By seeing this movie, we ate of the fruit of the tree of knowledge of good and evil, or so it seemed. Mary, that exceedingly precocious girl whose IQ was 140 (I managed to get a peak of the teacher’s examination results) seemed a tad emotionally mature as well as intellectually fast. A sultry and unmistakably dirty look alit across her blonde and angelic face (We all knew that angels could be devils. After all, at the time, “Dark Shadows,” the daytime soap opera for the new fangled hippies, featured a witch with gorgeous blonde locks, just like Mary’s, who was named Angelique.)
I think I, at the tender age of nine, knew instantaneously that she wanted sex. I already knew quite a bit about sex as my disturbed Freudian Mother, and my equally disturbed Freudian doctor, told me that men put their penises into women’s vaginas and thereby made babies. However, my penis did not seem up to the task at it was soft (I did not know that penises had to get hard first and so I thought I had an inferior prick) and besides, I wasn’t interested in having a goddamn baby to take care of. I was afraid.
If I would not romance a girl, I could of course satirize her. And in the Fifth Grade, I had a teacher who gave my satire severity and savoir faire. She made me feel as witty as Gore Vidal sardonically spitting on the American debacle in Vietnam.
Every week she gave us ten new vocabulary words. Most of the words were new to me. They were fancy shmancy five-dollar words that only guys like James Bond or Bobby Kennedy knew. Almost none of them had fewer than three syllables. One of the first words we were given was “malicious.”

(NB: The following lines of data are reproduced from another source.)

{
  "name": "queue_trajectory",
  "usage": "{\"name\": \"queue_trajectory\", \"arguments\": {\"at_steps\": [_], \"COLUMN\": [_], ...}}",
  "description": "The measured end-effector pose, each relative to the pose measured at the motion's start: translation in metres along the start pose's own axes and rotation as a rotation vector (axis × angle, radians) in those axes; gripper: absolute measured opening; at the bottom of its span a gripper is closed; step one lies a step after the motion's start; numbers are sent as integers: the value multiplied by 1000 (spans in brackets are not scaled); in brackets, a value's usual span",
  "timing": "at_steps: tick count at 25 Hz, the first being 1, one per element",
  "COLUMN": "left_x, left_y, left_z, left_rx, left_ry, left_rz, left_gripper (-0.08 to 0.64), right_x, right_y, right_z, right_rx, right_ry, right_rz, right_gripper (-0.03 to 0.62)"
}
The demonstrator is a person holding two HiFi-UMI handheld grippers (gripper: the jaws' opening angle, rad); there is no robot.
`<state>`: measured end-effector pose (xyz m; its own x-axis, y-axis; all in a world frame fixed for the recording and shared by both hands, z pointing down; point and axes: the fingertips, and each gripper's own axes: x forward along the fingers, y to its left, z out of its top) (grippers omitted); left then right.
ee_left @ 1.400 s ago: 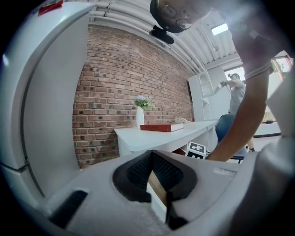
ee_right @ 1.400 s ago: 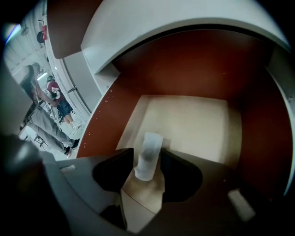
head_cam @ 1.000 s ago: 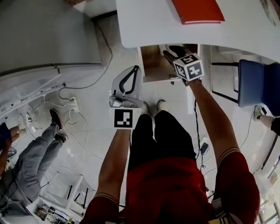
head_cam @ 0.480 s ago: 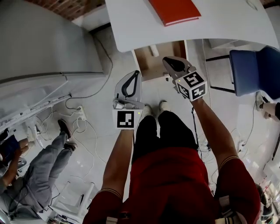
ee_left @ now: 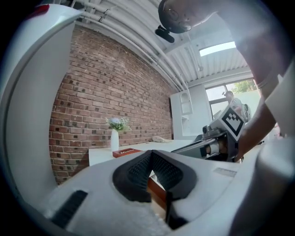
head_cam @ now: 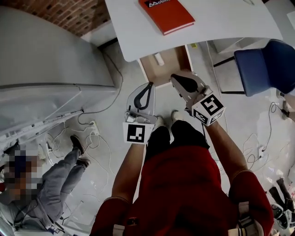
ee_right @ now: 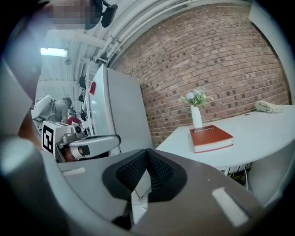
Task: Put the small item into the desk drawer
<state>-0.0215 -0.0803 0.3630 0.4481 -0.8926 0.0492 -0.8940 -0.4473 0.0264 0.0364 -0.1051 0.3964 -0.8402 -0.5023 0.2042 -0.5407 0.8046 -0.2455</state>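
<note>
The wooden desk drawer (head_cam: pixel 171 69) stands pulled out under the white desk (head_cam: pixel 221 23). A small white item (head_cam: pixel 159 58) lies inside it near the back left. My right gripper (head_cam: pixel 174 78) hovers just in front of the drawer's front edge, its jaws closed tip to tip with nothing between them (ee_right: pixel 147 153). My left gripper (head_cam: pixel 148 85) is beside it to the left, over the floor, also shut and empty (ee_left: pixel 151 155). A strip of the drawer's brown wood (ee_left: pixel 156 196) shows below the left gripper's pads.
A red book (head_cam: pixel 167 14) lies on the desk, with a white vase (ee_right: pixel 196 115) farther along. A blue chair (head_cam: pixel 265 64) stands at the right, a grey cabinet (head_cam: pixel 46 60) at the left. Cables (head_cam: pixel 92 133) trail on the floor. Another person (head_cam: pixel 41 184) sits at lower left.
My right gripper has drawn back out of the drawer toward me and its jaws have closed. The small item stays in the drawer. The left gripper has hardly moved.
</note>
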Motion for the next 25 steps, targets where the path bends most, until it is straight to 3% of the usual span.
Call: {"name": "queue_trajectory", "arguments": {"at_steps": [11, 17, 25], "left_x": [-48, -63, -74], "left_y": [-43, -62, -72], "left_z": [79, 100, 102], "left_rx": [23, 55, 70], "left_ry": [-77, -102, -79], "left_rz": [-91, -144, -181], "left_gripper": [6, 6, 6], "right_x": [-73, -97, -118], "right_y": [77, 96, 94], "right_z": [76, 84, 81], "right_rx": [-41, -83, -81], "right_ry": [-185, -210, -208], "right_rz": [33, 40, -7], "right_gripper": [11, 11, 11]}}
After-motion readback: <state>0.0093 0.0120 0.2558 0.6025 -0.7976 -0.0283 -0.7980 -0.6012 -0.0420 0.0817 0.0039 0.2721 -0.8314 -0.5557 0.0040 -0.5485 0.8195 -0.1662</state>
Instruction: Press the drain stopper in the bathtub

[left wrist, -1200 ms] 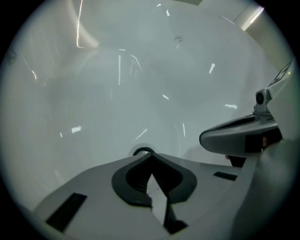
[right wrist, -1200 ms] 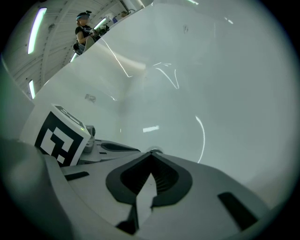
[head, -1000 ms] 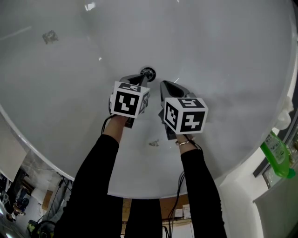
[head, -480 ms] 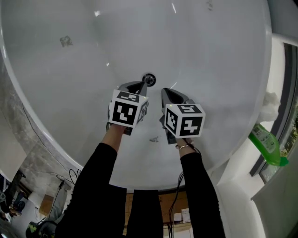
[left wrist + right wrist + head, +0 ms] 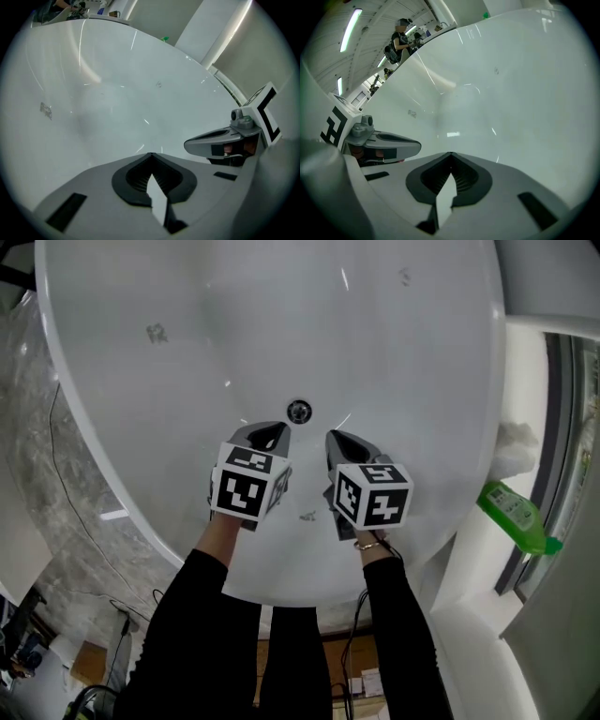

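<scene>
The round chrome drain stopper point(image 5: 299, 411) sits in the floor of the white bathtub point(image 5: 403, 381). Over the tub's near side my left gripper point(image 5: 270, 433) is held shut and empty, its tip a little short of the stopper and to its left. My right gripper point(image 5: 335, 438) is beside it, also shut on nothing, just right of the stopper. In the left gripper view the left gripper point(image 5: 151, 154) points at bare tub wall with the right gripper point(image 5: 220, 139) alongside. The right gripper view shows the right gripper point(image 5: 451, 153) and the left gripper point(image 5: 382, 143). Neither gripper view shows the stopper.
A green bottle point(image 5: 512, 514) lies on the ledge at the tub's right, with a white crumpled thing point(image 5: 515, 442) behind it. Small marks point(image 5: 157, 333) dot the tub wall. Plastic sheeting and a cable point(image 5: 56, 456) lie at the left. A person point(image 5: 399, 40) stands far off.
The left gripper's tip has drawn back from the stopper toward me. The head view has risen, so more of the tub rim and surroundings shows. The right gripper keeps its place beside the left.
</scene>
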Available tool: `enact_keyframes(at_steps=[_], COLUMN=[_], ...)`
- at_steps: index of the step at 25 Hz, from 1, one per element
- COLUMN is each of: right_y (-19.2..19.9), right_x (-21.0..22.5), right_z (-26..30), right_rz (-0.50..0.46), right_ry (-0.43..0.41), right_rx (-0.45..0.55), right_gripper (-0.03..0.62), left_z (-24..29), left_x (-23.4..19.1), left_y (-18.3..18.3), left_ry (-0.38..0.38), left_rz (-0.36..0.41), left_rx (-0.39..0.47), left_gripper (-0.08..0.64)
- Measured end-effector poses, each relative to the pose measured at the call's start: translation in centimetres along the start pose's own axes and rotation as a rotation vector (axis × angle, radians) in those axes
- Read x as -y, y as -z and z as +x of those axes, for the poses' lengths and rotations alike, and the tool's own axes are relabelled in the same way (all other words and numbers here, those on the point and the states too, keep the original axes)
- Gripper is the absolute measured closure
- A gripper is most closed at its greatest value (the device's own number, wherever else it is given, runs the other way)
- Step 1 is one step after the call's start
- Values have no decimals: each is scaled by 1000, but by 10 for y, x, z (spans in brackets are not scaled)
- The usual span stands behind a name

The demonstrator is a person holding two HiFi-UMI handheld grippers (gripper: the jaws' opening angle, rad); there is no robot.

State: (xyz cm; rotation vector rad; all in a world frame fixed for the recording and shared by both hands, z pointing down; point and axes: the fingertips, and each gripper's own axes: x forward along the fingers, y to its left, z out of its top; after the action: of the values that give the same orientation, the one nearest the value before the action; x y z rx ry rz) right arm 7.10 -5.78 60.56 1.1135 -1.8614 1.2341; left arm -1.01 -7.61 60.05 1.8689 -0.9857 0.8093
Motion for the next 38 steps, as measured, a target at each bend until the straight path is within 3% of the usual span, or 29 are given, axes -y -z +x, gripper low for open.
enact_keyframes(at_steps=[15,38], right_y=[1,10], right_x=[-39,-72], right_z=[-51,-101], right_rz=[-85,-142], right_ry=[-19,3], right_rx=[59,148], right_gripper=[591,591], left_z=[-70,-131], left_x=[33,60], left_y=[-9,-3], left_ry=[12,13], left_rz=[-16,-3], left_rx=[94,176], left_gripper=[556,556])
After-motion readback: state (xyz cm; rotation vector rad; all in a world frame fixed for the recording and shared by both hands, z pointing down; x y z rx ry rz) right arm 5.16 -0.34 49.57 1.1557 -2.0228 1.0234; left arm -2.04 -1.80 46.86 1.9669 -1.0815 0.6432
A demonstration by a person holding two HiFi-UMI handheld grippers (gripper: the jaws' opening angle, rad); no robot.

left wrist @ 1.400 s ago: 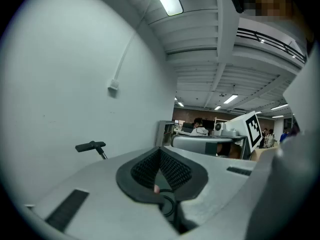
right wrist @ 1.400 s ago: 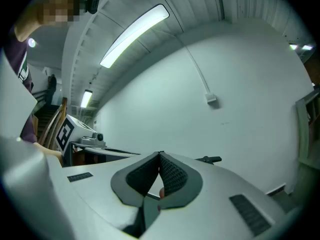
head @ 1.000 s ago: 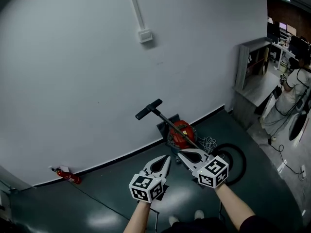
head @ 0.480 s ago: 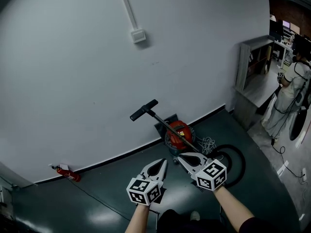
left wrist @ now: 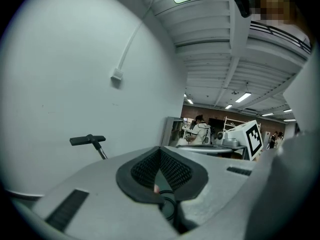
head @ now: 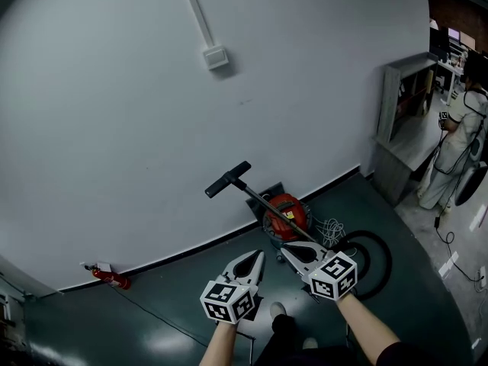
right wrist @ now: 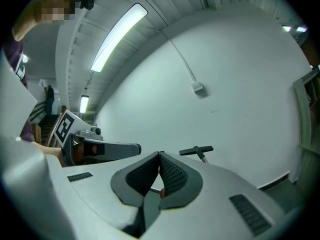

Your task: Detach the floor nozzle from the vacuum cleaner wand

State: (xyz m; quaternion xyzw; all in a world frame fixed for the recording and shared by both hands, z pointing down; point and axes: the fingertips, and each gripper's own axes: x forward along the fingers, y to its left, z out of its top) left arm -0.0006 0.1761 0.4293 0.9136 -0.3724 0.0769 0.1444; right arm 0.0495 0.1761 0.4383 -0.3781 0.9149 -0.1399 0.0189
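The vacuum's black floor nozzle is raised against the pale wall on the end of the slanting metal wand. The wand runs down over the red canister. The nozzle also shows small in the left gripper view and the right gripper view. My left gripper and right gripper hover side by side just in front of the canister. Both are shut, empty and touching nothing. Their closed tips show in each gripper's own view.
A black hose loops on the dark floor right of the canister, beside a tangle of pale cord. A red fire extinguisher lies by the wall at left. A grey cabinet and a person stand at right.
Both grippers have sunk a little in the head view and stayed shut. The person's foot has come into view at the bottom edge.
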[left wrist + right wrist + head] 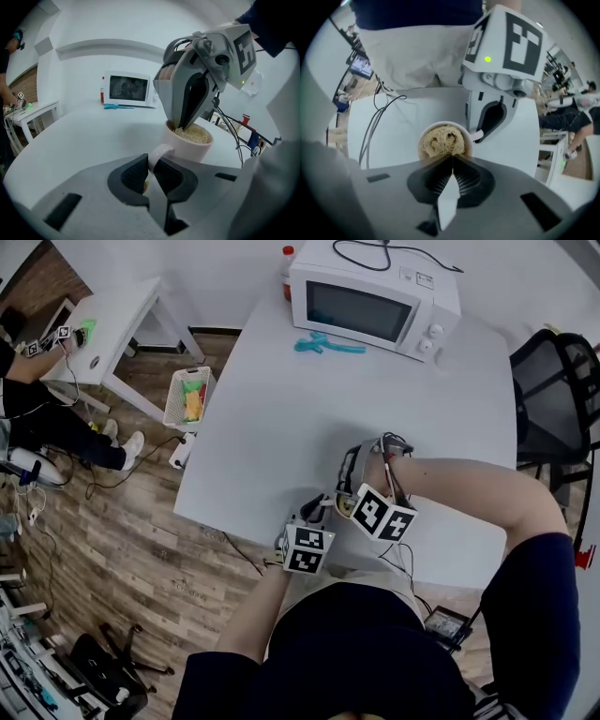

This word thrust me on a rocket ship to the moon. There was a very spoiled, bright and special girl in our class, who was a lot like Mary Mc Morris, who hailed from Minnesota and was forever extolling the virtues of her home state. As if I had found the key to making the kryptonite extolled in my comic books, the words “malicious,” “Minnesota” and “maniac” all converged in my brain. I could not restrain myself and shouted, “Janet Carlson is the malicious, Minnesota, maniac.”
Janet promptly burst into tears.
Soon, I had a slew of alliterations for all sorts of things. Our Mayor was John Lindsay, and he was said to be a very stylish and stunning man, and I learned that lesbians also were very stylish, and I learned that my Mother, who seemed to be in the closet, was on Librium. And soon I spouted: Liberal Lindsay likes Librium-loving left wing liberated lesbians.